> **Work request**: Return the material unaltered, line by line.

** Material provided follows **

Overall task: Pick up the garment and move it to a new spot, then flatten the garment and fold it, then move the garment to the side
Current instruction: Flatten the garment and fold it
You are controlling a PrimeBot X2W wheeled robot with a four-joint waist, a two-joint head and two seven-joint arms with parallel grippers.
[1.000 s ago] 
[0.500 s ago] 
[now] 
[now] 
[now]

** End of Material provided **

> **Solved exercise**:
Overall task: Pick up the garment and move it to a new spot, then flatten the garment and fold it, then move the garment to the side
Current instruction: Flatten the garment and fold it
You are controlling a PrimeBot X2W wheeled robot with a four-joint waist, a two-joint head and two seven-joint arms with parallel grippers.
[1.000 s ago] 
[0.500 s ago] 
[now] 
[now] 
[now]

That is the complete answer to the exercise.